法政大学工学部が小金井キャンパスに移転したのは昭和三九年です。この年に東京オリンピックが開催されました。そしてこの年に技連、工体連そして工文連が小金井キャンパスで本格的な活動を開始した年です。麻布の狭いキャンパスから東京郊外ではあれ、新たなキャンパスを得た学生の皆さんはいきいきと勉学と課外授業に取り組み、法政大学の理系学部としてカンブリア紀の一時代を築き上げました。この時代に工体連で頑張った皆さんは、卒業後、社会に出られてからもなお頑張り続け、現在の社会的地位を確立されました。毎年開催される工体連OB会のゴルフコンペは、工学部教員として過ごした現役時代にボクシング部の部長であった経緯もあり、毎年参加させて頂いております。その際の各クラブOBの諸氏との会話やゴルフ後の懇親会でのご挨拶を伺うたび、工体連OBの皆さんは、スポーツを通じて立派な社会人として活躍されている事を垣間見ることができます。
 だいぶ前のことですが、スポーツと科学のシンポジュームで講演を仰せつかりました。講演会終了後のパネルディスカッションには、北京オリンピックメダリストの朝原宣治氏、元全日本女子ソフトボールチーム監督の宇津木妙子さん、元全日本女子バレーボール監督の柳本晶一氏、日本を代表する経営学者の野村郁次郎氏の末席に私もパネラーとして参加しました。そのとき味わった強烈な衝撃は今でも忘れません。野村郁次郎氏はスポーツにおける暗黙知と形式知について、わたしはスポーツ科学の一環としてスポーツ計測の方法を紹介したのです。これらの講演に対して、宇津木妙子さんから「わからない」という一撃でした。スポーツ選手は命をかけてスポーツに取り組んでいる、要は哲学や科学で何がわかるということでした。このときスポーツ実践者の魂を知ったのです。工体連OBの皆さんの魅力は、これだと合点したのです。

 


工体連OB会新理事長となって・・・

 人生とは不思議なものである。そのドラマは、今から38年前の1980年に始まる。
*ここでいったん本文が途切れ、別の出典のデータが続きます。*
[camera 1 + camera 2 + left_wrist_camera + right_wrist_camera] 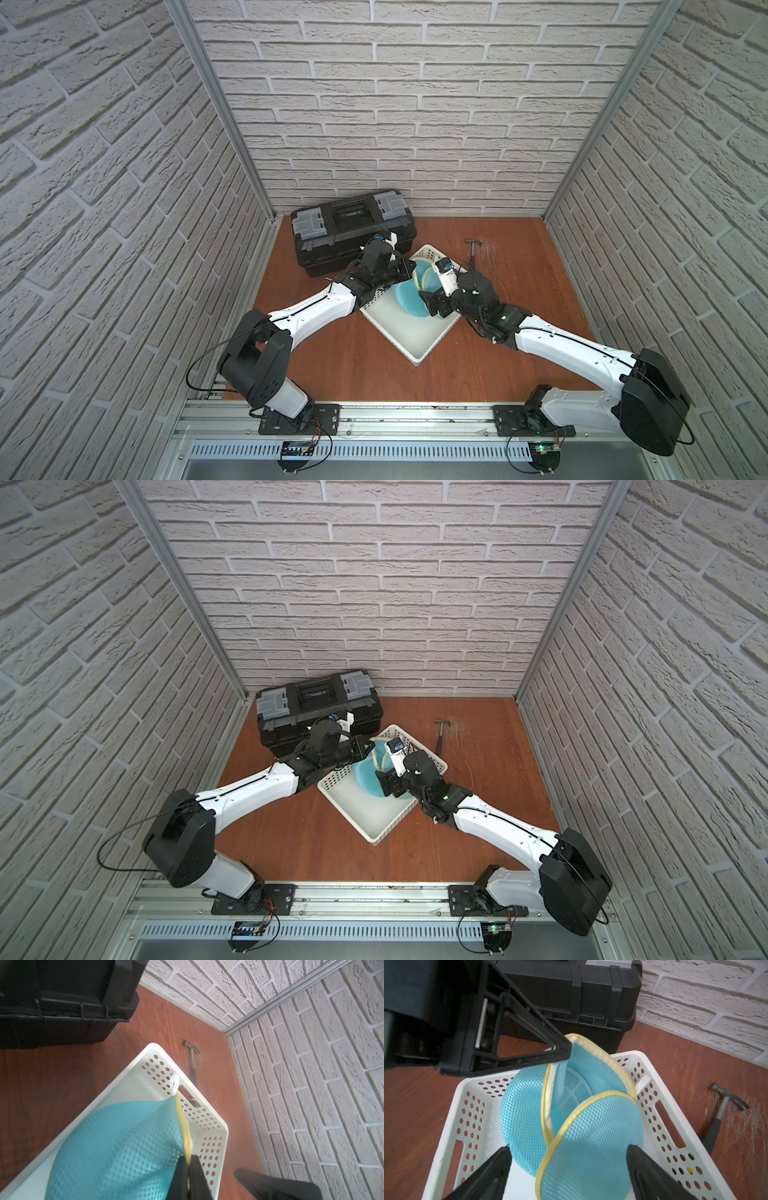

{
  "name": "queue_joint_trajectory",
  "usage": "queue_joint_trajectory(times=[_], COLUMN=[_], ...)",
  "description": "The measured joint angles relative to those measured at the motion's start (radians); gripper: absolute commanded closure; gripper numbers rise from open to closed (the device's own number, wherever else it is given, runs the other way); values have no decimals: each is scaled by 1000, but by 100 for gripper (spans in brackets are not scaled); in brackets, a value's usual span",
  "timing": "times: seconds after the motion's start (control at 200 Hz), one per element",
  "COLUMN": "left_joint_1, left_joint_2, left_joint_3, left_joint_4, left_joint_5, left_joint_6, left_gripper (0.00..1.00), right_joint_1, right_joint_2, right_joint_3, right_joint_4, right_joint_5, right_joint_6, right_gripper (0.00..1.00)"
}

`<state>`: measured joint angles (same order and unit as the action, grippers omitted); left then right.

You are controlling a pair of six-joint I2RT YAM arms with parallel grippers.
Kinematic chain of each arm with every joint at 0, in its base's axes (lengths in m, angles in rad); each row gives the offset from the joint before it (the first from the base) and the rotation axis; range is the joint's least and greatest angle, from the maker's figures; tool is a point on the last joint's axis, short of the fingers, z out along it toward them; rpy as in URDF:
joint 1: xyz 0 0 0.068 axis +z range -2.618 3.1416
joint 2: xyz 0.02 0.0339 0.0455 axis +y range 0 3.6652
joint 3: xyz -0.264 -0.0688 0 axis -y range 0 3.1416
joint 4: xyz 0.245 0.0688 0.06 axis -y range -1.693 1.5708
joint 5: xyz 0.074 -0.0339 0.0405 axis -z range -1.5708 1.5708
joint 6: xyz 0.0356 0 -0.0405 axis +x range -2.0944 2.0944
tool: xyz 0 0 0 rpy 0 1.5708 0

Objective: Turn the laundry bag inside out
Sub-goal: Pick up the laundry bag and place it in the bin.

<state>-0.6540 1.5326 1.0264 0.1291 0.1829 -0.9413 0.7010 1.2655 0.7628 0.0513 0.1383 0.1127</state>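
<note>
Your left gripper [561, 1050] is pinched shut on the yellow trim [182, 1126] at the mouth of the laundry bag [523, 1118], which sits in the white basket [452, 1109]. The right gripper [569, 1149] stands wide open astride the near flap, gripping nothing. Hold the mouth up and taut, and send the right fingers deep toward the far round end before closing.
</note>
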Motion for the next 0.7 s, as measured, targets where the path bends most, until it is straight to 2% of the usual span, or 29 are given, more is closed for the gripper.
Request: queue_joint_trajectory(times=[0.255, 0.375, 0.49, 0.7], left_joint_1=[0, 0, 0, 0], left_joint_2=[0, 0, 0, 0], left_joint_3=[-7, -7, -7, -7], left_joint_4=[10, 13, 13, 12], left_joint_5=[0, 0, 0, 0], left_joint_6=[-3, -3, -3, 5], left_gripper=[100, 100, 100, 100], right_joint_1=[113, 138, 143, 140], right_joint_2=[68, 75, 79, 79], right_joint_3=[0, 0, 0, 0], right_joint_4=[-32, -76, -127, -166], right_joint_5=[190, 289, 365, 426], right_joint_6=[8, 3, 5, 4], right_gripper=[8, 14, 27, 62])
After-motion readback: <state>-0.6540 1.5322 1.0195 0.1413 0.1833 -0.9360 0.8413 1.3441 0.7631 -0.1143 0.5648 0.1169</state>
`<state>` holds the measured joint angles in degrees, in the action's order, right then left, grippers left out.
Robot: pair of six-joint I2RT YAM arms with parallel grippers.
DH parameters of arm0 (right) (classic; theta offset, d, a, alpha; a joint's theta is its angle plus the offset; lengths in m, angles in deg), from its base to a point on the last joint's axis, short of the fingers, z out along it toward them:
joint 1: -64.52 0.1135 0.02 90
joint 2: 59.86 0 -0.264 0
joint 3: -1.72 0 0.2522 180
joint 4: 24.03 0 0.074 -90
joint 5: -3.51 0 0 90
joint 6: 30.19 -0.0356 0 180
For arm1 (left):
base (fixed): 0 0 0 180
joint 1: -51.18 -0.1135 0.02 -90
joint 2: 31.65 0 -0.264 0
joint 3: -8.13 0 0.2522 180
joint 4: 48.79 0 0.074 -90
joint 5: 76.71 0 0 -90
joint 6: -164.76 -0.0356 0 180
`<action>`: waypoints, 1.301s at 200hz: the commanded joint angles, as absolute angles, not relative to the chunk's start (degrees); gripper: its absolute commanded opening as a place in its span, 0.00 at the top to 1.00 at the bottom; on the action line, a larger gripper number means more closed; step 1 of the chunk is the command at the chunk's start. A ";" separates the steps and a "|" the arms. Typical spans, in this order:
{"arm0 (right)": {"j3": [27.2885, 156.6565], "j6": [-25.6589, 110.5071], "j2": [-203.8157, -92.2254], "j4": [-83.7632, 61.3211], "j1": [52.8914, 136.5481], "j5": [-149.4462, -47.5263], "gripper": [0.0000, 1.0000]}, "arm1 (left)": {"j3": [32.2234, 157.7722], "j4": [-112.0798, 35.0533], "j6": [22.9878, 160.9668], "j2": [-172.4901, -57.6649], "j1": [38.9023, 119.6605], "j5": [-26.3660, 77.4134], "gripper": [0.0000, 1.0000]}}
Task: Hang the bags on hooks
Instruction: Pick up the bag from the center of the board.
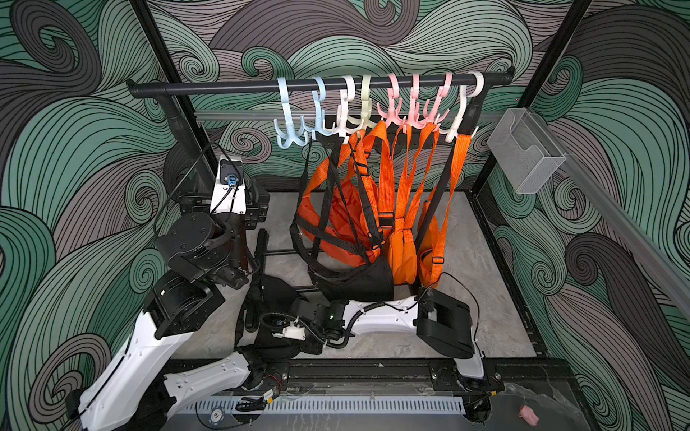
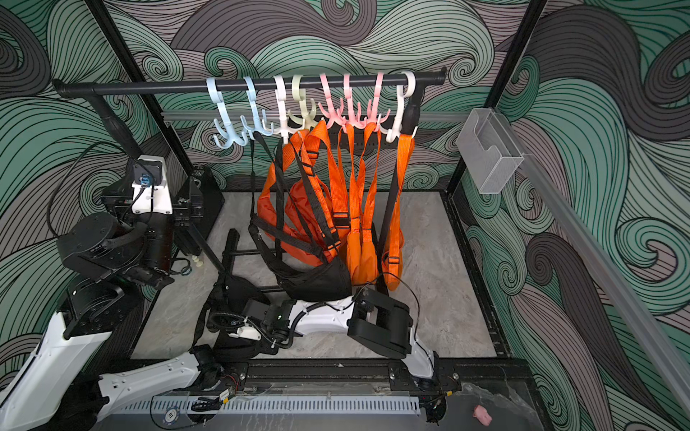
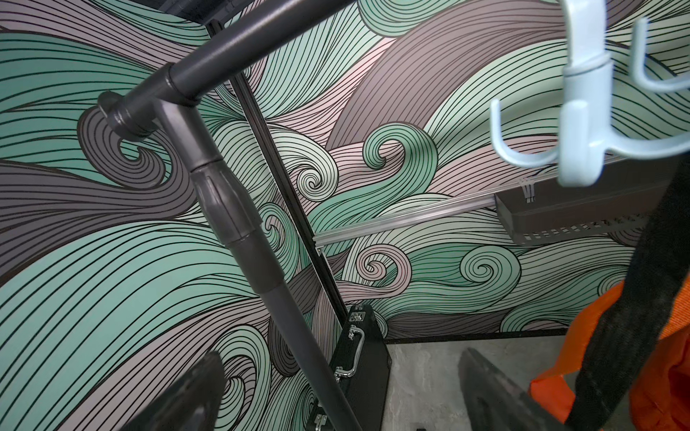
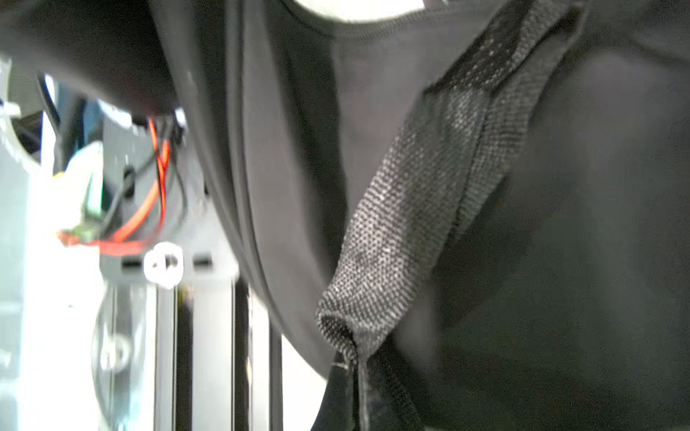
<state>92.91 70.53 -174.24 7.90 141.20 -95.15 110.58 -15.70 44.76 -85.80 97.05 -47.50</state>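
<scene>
- The grey marbled floor (image 1: 466, 261) lies close under the right fingers and far below the left ones.
- The black rail (image 1: 224, 87) runs high across the back. Its end and slanted post (image 3: 239, 224) stand just ahead of the left fingers, apart from them.
- Orange bags (image 1: 399, 242) hang by their straps from hooks along the rail. They are higher than the right fingers and farther back, and well apart from the left fingers.
- A hanging black pouch (image 1: 358, 283) dangles in front of the orange bags, near the right fingers but apart from them.
- The black bag (image 1: 276, 294) slumps low by the floor, on no hook, right at the right fingers. Its cloth fills the right wrist view.
- The left gripper (image 3: 339, 356) is raised, its fingers (image 3: 186, 392) spread wide with nothing between them.
- The right gripper (image 1: 261, 315) sits low with its fingers together. They are buried in black cloth in both top views.
- A black case (image 3: 358, 358) with a metal handle stands on the floor beyond the left fingers, behind the post.
- A clear wall holder (image 1: 522, 153) is well apart from both sets of fingers.
- The bag's woven strap (image 4: 429, 194) narrows to a tight fold right at the right fingers, apparently pinched by them.
- A pale blue hook (image 3: 582, 123), bare, is the hook nearest the left fingers. It sits above them, not touching.
- A small pink scrap (image 1: 528, 414) lies far from both.
</scene>
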 commanded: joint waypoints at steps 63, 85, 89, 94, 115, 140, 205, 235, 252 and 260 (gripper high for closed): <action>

本来受かる予定の希望校にけられ、少しチャレンジであった法政大学に、それも創立100周年と言う記念すべき時に合格にたどり着く。大学では必ず体育会系に入部すると決めていた。しかし経験者の多いクラブでは必ずレギュラーになる保障はない。そこで應援團やゴルフ部等に入部しようと考えた結果がボクシング部であった。テレビ観戦は大好きであったが、いざ自らが殴り合うことには、少々引け目を感じていた。夏合宿までは半信半疑であり、父親からは、お前が鼻血を出すために大学に行かせたつもりはないと言われながら、1年生を終えた。2年生となり本格的にボクシングに打ち込もうとした矢先に、先輩から呼び出されて『土居、本部に行け。それは、お前が一番進級しやすい学科だからだ』と。先輩、同期、下級生の整列した中で、『明日から土居が、工体連本部に出向するから、皆応援してやってくれ。』その時に、学ランを着て、涙が自然に流れたことを覚えている。
 本部では、空手部、柔道部、少林寺拳法部他の先輩と、第二の下級生時代の幕開けでありました。本部同期は9人。4年時に委員長立候補選があり誰も手を上げない時に、現委員長に呼び出され、『土居、なぜ立候補しないのだ。』と言われ、『私は、同期で甲乙をつけたくない。皆本部に尽くしてきたので。』と答えると、『お前が立候補しなくて誰がやる。』と言われ、やむなく少林寺拳法部の主将を応援者に頼み立候補しました。これが、私の人生の社会奉仕という基盤となりました。工体連本部卒業後も部の代表として工体連OB会に係り現在に至ります。最近では、組織を活性化し後輩を育てていくことが私の人生に与えられた道であり、使命であると考えようになりました。皆様と共に工体連OB会を未来永劫、法政大学の中でもひと際輝き続ける北極星のような団体として楽しく成長させていこうではありませんか。